= REQUIREMENT =
Return only the stretch of the material below that begins with the line containing "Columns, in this" and ends with the line containing "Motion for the", exactly; both of those lines belong to it.

--- START ---

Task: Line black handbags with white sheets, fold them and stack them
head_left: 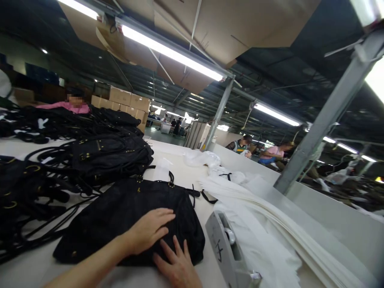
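A broad white worktop is stretching out before you, with a heap of black bags with long straps covering its left side. Thin white sheets are spreading over the right. Between them, a black fabric bag with brass-coloured fittings is lying right in front of you. A pale grey, box-shaped device is sitting just beside it. Your left hand is resting open on the bag, gripping nothing; your right hand, fingers spread, is touching its lower right part, also gripping nothing.
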A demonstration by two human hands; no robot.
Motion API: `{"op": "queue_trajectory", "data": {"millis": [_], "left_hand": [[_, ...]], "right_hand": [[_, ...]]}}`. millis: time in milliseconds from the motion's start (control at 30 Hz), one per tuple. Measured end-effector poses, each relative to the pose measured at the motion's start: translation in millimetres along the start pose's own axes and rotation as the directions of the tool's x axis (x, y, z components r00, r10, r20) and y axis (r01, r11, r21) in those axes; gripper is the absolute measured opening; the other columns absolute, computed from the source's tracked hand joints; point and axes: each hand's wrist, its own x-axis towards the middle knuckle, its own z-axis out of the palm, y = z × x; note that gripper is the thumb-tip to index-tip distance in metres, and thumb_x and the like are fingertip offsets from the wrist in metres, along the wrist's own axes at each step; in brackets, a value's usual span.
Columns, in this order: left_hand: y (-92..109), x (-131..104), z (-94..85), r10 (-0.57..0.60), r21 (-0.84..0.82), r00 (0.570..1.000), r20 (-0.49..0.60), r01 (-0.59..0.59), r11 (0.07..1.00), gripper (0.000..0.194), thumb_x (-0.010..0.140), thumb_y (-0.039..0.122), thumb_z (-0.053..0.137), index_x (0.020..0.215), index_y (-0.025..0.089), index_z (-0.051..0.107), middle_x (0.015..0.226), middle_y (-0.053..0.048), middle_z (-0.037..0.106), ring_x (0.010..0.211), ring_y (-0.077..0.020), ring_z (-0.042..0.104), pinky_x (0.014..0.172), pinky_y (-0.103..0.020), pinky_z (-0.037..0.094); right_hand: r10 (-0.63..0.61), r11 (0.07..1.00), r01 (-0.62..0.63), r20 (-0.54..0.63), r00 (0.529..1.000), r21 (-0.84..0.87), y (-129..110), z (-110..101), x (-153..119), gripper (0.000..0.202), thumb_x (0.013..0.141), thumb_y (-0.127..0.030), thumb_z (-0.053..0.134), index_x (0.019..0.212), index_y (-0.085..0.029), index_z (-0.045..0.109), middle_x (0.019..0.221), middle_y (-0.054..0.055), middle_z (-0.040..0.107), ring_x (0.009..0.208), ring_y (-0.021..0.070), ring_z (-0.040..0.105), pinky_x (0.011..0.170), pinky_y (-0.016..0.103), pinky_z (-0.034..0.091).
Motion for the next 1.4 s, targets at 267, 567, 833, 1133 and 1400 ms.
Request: {"op": "queue_trajectory", "data": {"millis": [267, 567, 833, 1133, 1400], "left_hand": [[-11.3, -31.6, 55.2, 0.051, 0.068, 0.997, 0.054, -0.054, 0.996, 0.05, 0.102, 0.035, 0.041, 0.15, 0.032, 0.029, 0.153, -0.001, 0.037, 0.141, -0.021, 0.036, 0.118, -0.046, 0.029], [-0.3, -21.5, 39.5, -0.012, -0.03, 0.985, 0.17, 0.017, 0.999, 0.055, 0.098, 0.027, 0.048, 0.149, 0.034, 0.03, 0.155, -0.007, 0.032, 0.143, -0.0276, 0.031, 0.117, -0.059, 0.023], [4.0, -20.8, 35.3, -0.016, -0.034, 0.981, 0.194, 0.023, 0.999, 0.056, 0.093, 0.028, 0.055, 0.144, 0.044, 0.036, 0.153, -0.006, 0.038, 0.14, -0.0371, 0.034, 0.107, -0.073, 0.026], [2.5, -32.1, 48.3, -0.023, -0.055, 0.995, 0.101, 0.029, 0.998, 0.045, 0.096, 0.042, 0.05, 0.14, 0.044, 0.041, 0.15, -0.005, 0.044, 0.138, -0.0369, 0.038, 0.107, -0.073, 0.026], [-33.2, -17.5, 114.5, 0.053, 0.355, 0.99, -0.132, -0.002, 0.935, 0.019, 0.099, 0.034, 0.05, 0.1, 0.03, 0.068, 0.098, 0.005, 0.072, 0.095, -0.0128, 0.066, 0.099, -0.032, 0.047]], "right_hand": [[-0.129, 0.942, 0.022, 0.3, 0.945, 0.335, 44.3, -122.0, 19.0, 0.089, 0.072, -0.004, 0.054, 0.151, -0.032, 0.024, 0.159, 0.005, 0.028, 0.145, 0.0278, 0.027, 0.113, 0.054, 0.034], [-0.098, 0.991, 0.101, 0.04, 0.994, -0.086, 100.7, -84.4, -13.3, 0.038, 0.082, 0.0, 0.052, 0.113, -0.018, 0.063, 0.12, 0.006, 0.069, 0.11, 0.0159, 0.065, 0.099, 0.026, 0.051], [-0.106, 0.93, 0.152, 0.151, 0.983, -0.334, 76.7, -63.0, -52.9, 0.054, 0.075, -0.009, 0.052, 0.128, -0.001, 0.058, 0.131, 0.023, 0.059, 0.115, 0.0334, 0.062, 0.093, 0.046, 0.055], [-0.184, 0.938, 0.168, 0.024, 0.983, 0.303, 53.5, -152.7, 157.0, 0.042, 0.093, -0.016, 0.041, 0.131, -0.022, 0.058, 0.126, 0.007, 0.067, 0.116, 0.0176, 0.063, 0.1, 0.032, 0.05], [0.422, 0.846, -0.113, -0.526, 0.738, 0.52, 65.8, 38.0, 112.8, 0.046, 0.097, -0.043, 0.04, 0.126, -0.012, 0.056, 0.121, 0.016, 0.066, 0.108, 0.0303, 0.066, 0.087, 0.044, 0.056]]}}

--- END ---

= RESULT OF THE EXERCISE =
Columns, in this order: left_hand: y (-92..109), x (-131..104), z (-94..85), r10 (-0.57..0.60), r21 (-0.84..0.82), r00 (0.570..1.000), r20 (-0.49..0.60), r01 (-0.59..0.59), r11 (0.07..1.00), gripper (0.000..0.194), thumb_x (-0.010..0.140), thumb_y (-0.039..0.122), thumb_z (-0.053..0.137), index_x (0.020..0.215), index_y (-0.025..0.089), index_z (-0.051..0.107), middle_x (0.015..0.226), middle_y (-0.053..0.048), middle_z (-0.037..0.106), ring_x (0.010..0.211), ring_y (-0.077..0.020), ring_z (-0.042..0.104), pinky_x (0.014..0.172), pinky_y (-0.103..0.020), pinky_z (-0.037..0.094); right_hand: r10 (-0.63..0.61), r11 (0.07..1.00), r01 (-0.62..0.63), r20 (-0.54..0.63), r00 (0.529..1.000), r21 (-0.84..0.87), y (-129..110), z (-110..101), x (-153..119), gripper (0.000..0.202), thumb_x (0.013..0.141), thumb_y (-0.127..0.030), thumb_z (-0.053..0.134), index_x (0.019..0.212), index_y (-0.085..0.029), index_z (-0.045..0.109), middle_x (0.019..0.221), middle_y (-0.054..0.055), middle_z (-0.040..0.107), ring_x (0.009..0.208), ring_y (-0.021..0.070), ring_z (-0.040..0.105), pinky_x (0.011..0.170), pinky_y (-0.016..0.103), pinky_z (-0.034..0.091).
Motion for the next 1.4 s, targets at 267, 567, 833, 1133 and 1400 ms.

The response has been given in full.